NEW YORK (Reuters) - A Manhattan judge indicated Monday he was “troubled” by how the U.S. government applied a rarely used law in a suit against Bank of America Corp (BAC.N) over the sale of toxic mortgages to Fannie Mae FNMA.OB and Freddie Mac FMCC.OB.
The hearing before U.S. District Judge Jed Rakoff marked a challenge of the U.S. Department of Justice’s bid to bring fraud lawsuits against Wall Street banks under a powerful law enacted following the savings and loan scandals of the 1980s.
Rakoff held off on a ruling, saying he would issue a decision by May 13 on whether to dismiss the lawsuit, which blames Bank of America for more than $1 billion in losses incurred by Fannie and Freddie.
The federal government seized Fannie and Freddie and placed them into conservatorship in 2008.
The lawsuit, filed in October, accuses Bank of America of engaging in a scheme to defraud Fannie and Freddie through a program started at the former Countrywide Financial Corp, which the bank acquired in 2008.
That program, called “Hustle,” was intended to speed up the processing of mortgages by cutting protections against fraud, resulting in problem loans nine times the industry standard, the Justice Department said.
The lawsuit relies in part on the Financial Institutional Reform, Recovery and Enforcement Act of 1989 (FIRREA), which allows the government to seek civil penalties against anyone who commits a fraud “affecting a federally insured financial institution.”
The law has a low burden of proof, strong subpoena power and a long 10-year statute of limitations.
But in a trio of cases, banks including Bank of America, Bank of New York Mellon Corp (BK.N) and Wells Fargo & Co (WFC.N) have argued that the law cannot apply when the only financial institution affected by a fraud was the institution that allegedly committed the fraud.

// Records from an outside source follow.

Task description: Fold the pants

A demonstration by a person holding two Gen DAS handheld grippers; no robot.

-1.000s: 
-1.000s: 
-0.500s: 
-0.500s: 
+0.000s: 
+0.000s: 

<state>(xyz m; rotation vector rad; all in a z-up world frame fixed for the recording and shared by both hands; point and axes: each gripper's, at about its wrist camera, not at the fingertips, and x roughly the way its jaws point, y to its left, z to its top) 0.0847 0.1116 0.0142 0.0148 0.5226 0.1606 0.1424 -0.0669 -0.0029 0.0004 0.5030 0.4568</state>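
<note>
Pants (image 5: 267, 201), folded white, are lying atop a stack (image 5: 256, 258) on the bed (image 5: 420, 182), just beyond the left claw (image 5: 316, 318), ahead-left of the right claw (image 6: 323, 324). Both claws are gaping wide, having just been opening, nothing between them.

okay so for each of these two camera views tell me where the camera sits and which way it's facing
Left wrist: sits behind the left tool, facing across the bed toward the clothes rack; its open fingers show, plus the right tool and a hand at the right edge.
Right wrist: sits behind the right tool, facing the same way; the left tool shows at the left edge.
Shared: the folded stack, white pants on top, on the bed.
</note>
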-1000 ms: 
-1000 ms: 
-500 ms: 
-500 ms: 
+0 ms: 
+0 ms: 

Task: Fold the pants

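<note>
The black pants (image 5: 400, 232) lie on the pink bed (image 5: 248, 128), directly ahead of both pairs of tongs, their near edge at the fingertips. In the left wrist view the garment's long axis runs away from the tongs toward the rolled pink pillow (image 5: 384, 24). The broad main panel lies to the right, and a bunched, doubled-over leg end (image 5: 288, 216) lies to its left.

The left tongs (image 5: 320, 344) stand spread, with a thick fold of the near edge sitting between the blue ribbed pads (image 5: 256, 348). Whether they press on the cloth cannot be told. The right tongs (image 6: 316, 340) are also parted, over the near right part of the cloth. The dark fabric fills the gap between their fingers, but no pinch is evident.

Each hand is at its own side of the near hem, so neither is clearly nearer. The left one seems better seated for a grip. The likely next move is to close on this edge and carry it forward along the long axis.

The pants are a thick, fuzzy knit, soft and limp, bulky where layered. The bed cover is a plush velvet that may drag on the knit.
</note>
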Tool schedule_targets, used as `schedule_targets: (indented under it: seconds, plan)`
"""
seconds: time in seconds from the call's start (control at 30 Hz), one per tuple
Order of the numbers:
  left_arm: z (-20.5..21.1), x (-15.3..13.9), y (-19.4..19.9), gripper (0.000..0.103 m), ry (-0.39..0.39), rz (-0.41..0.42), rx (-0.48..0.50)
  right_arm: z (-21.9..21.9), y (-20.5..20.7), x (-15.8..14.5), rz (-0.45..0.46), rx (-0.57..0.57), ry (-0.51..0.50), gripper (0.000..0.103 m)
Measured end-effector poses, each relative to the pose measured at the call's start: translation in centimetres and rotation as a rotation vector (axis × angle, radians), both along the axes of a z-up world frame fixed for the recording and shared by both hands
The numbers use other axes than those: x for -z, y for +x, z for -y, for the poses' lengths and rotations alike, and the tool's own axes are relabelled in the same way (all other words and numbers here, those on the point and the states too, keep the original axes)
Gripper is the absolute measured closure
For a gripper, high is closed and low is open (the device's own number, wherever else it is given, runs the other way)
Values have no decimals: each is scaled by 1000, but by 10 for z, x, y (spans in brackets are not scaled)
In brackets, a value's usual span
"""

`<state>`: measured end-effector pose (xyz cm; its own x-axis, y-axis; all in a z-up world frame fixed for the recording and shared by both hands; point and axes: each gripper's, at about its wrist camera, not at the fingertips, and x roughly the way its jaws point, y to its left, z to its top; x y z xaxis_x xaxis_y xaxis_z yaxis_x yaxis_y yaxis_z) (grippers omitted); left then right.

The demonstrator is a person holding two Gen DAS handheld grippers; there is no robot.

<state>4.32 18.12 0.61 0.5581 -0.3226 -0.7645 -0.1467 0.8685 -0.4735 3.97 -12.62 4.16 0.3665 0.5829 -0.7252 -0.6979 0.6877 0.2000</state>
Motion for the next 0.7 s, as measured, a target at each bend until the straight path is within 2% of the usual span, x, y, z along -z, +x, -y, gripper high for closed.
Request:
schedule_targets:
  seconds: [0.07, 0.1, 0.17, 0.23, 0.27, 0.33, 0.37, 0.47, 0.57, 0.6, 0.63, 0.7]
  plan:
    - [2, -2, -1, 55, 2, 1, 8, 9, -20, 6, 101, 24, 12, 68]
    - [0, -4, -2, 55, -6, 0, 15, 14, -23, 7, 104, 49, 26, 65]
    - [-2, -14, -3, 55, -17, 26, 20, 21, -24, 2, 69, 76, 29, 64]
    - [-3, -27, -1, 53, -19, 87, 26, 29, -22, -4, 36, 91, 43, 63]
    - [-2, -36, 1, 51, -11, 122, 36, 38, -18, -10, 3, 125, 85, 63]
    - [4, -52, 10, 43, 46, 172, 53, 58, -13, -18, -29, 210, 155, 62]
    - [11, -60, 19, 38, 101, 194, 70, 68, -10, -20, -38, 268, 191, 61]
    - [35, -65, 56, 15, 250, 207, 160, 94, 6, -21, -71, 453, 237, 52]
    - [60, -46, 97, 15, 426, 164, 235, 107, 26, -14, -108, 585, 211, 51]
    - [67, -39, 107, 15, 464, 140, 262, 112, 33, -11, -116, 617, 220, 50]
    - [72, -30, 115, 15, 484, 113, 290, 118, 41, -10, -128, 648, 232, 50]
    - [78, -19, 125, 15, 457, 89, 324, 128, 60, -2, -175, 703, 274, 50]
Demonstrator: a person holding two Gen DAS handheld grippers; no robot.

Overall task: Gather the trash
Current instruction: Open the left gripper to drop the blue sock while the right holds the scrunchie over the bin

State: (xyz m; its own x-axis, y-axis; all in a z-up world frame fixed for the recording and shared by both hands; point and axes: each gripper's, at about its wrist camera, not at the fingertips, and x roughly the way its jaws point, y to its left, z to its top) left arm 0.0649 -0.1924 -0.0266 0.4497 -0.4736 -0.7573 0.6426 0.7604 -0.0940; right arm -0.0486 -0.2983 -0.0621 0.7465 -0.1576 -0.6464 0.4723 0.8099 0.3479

U.S. District Judge Lewis Kaplan rejected that argument on Wednesday in allowing the Justice Department to move forward in lawsuit accusing Bank of New York Mellon of overcharging clients for trading currencies.
Kannon Shanmugam, a lawyer for Bank of America, urged Rakoff not to adopt Kaplan’s reasoning. The “most natural reading” of FIRREA was that the fraud had to be committed by someone other than the bank itself, he said.
Rakoff, while saying he was “not particularly overwhelmed” by a different argument Shanmugam was making related to the fraud claims, appeared open to the lawyer’s view on FIRREA.
“I‘m more troubled, not withstanding Judge Kaplan’s opinion, by the affecting argument,” Rakoff said.
The lawsuit additionally asserts claims under the False Claims Act against Bank of America, which the bank is also seeking to dismiss. Rebecca Mairone, a former Countrywide executive, has also moved for dismissal.
Lawrence Grayson, a spokesman for Bank of America, declined comment. A spokeswoman for Manhattan U.S. Attorney Preet Bharara, whose office is handling the case, did not respond to a request for comment.
The case is U.S. ex rel. O‘Donnell v. Bank of America Corp et al, U.S. District Court, Southern District of New York, No. 12-01422.